## PROBLEM DETAILS
Pictures stay out of this copy, which runs from the first line of the material through the line containing "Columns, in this".

## STORED DATA
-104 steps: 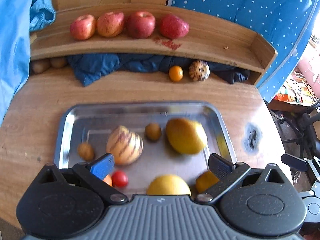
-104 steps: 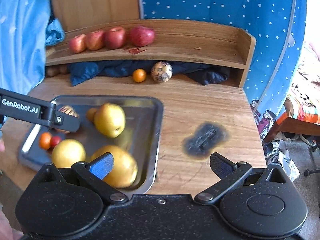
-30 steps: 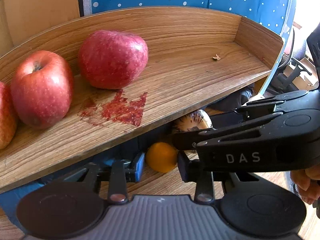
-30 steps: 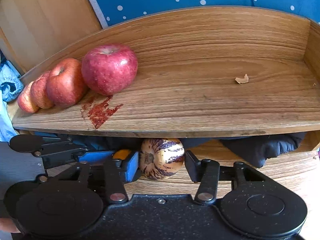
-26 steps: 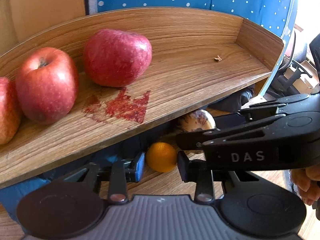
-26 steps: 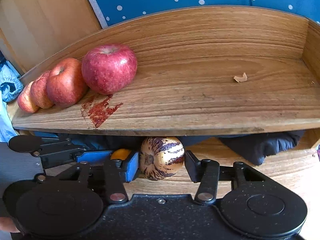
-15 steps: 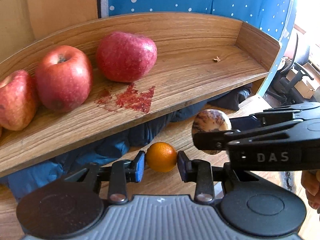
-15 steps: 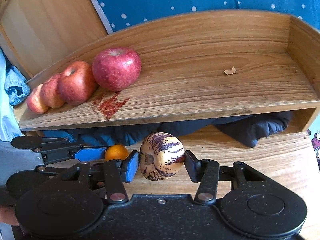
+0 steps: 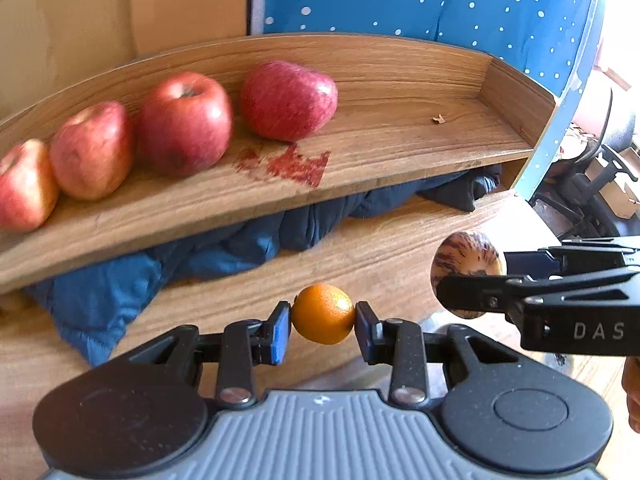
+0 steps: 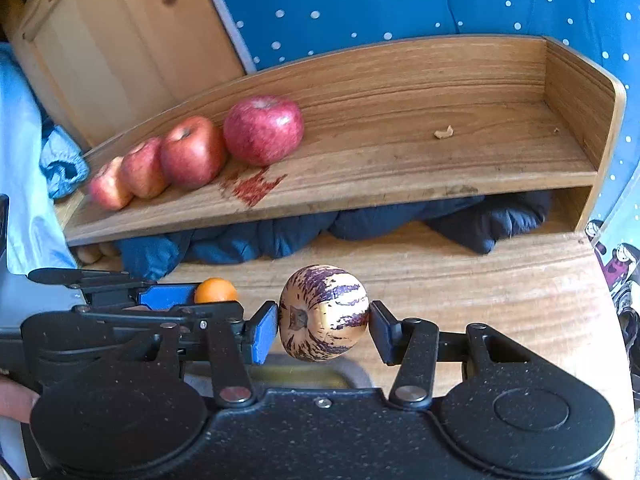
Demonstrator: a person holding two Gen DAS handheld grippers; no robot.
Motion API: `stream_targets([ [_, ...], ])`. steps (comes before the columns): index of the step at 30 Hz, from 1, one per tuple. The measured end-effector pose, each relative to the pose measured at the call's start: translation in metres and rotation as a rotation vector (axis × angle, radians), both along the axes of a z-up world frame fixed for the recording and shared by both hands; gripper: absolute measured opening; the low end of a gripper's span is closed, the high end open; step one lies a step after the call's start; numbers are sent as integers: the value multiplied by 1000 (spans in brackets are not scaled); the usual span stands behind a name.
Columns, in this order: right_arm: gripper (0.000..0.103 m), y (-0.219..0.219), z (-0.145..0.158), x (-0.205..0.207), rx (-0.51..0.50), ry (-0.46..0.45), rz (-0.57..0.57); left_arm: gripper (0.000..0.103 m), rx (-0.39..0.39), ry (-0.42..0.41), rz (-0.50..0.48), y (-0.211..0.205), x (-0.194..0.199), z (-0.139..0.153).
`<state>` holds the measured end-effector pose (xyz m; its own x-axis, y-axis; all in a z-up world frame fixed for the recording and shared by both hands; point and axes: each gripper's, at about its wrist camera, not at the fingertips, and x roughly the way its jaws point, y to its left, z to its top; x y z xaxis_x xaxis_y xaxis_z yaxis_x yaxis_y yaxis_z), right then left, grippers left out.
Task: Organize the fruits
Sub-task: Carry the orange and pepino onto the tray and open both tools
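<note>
Grippers held one fruit apiece above the table (image 10: 500, 280) as the sorting went on. The left gripper (image 9: 322, 322) had its fingers closed narrow on an orange (image 9: 322, 313), pads pressing both flanks, the fruit clear of the wood below. Just to its right, the right gripper (image 10: 323, 322) clamped a striped melon (image 10: 323, 313) (cream skin, purple streaks, stem end turned toward the camera) with its fingers set wider, the fruit likewise lifted off the surface. A tray (image 10: 352, 372) corner showed dimly beneath the melon, near the gripper body.

Beyond the fruits, a dark blue cloth (image 9: 248, 244) lay bunched under a raised wooden shelf (image 9: 400, 152). Four apples (image 10: 262, 130) stood in a row on the shelf's left half, each touching or nearly touching its neighbour, with a red stain (image 9: 294, 164) on the wood just in front of the rightmost one. The right half of the shelf lay bare but for a small scrap (image 10: 443, 133). Polka-dot blue fabric (image 9: 440, 4) hung behind.

By these views the carrying step was in hand, both fruits gripped and not yet set down. Where they belonged could not be told for certain; the free shelf space and the tray were both candidates. The next move appeared to call for a steady carry, a low release so neither round fruit rolled, and room between the two grippers, which hung close together.
</note>
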<state>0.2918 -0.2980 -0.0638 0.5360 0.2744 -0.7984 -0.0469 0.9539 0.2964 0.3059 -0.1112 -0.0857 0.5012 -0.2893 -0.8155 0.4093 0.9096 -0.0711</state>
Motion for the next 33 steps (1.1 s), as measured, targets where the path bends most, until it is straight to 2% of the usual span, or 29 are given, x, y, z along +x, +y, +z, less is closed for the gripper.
stream_targets([
  [14, 52, 10, -8, -30, 0, 67, 82, 38, 5, 75, 108, 9, -31, -8],
  [23, 53, 7, -6, -38, 8, 80, 100, 38, -19, 97, 120, 11, -38, -5],
  [26, 61, 2, -1, -41, 23, 61, 95, 45, -21, 104, 149, 12, -39, -2],
  [28, 65, 1, 3, -43, 15, 46, 100, 58, -20, 90, 169, 12, -43, 2],
  [33, 77, -5, 12, -50, 13, 19, 95, 73, -18, 62, 215, 13, -51, 13],
])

## OUTPUT FOR THIS TASK
-104 steps: 
-104 steps: 
-30 steps: 
-30 steps: 
-26 steps: 
-26 steps: 
-15 steps: 
-15 steps: 
+0 steps: 
+0 steps: 
Demonstrator: a person holding two Gen DAS handheld grippers; no robot.
Motion API: `stream_targets([ [_, ...], ])`. steps (comes before the columns): index of the step at 30 Hz, from 1, one per tuple. The measured end-effector pose, each relative to the pose measured at the call's start: translation in metres and rotation as a rotation vector (axis × angle, radians), both along the axes of a z-up world frame fixed for the recording and shared by both hands; gripper: absolute measured opening; the low end of a gripper's span is closed, the high end open; step one lies a step after the call's start; numbers are sent as integers: the value multiplied by 1000 (spans in brackets are not scaled); the usual span stands behind a name.
Columns, in this order: right_arm: gripper (0.000..0.103 m), y (-0.219..0.219), z (-0.145..0.158), x (-0.205..0.207), rx (-0.51..0.50), ry (-0.46..0.45), rz (-0.57..0.57); left_arm: gripper (0.000..0.103 m), rx (-0.39..0.39), ry (-0.42..0.41), rz (-0.50..0.48), y (-0.211..0.205), x (-0.194..0.199), z (-0.139..0.153).

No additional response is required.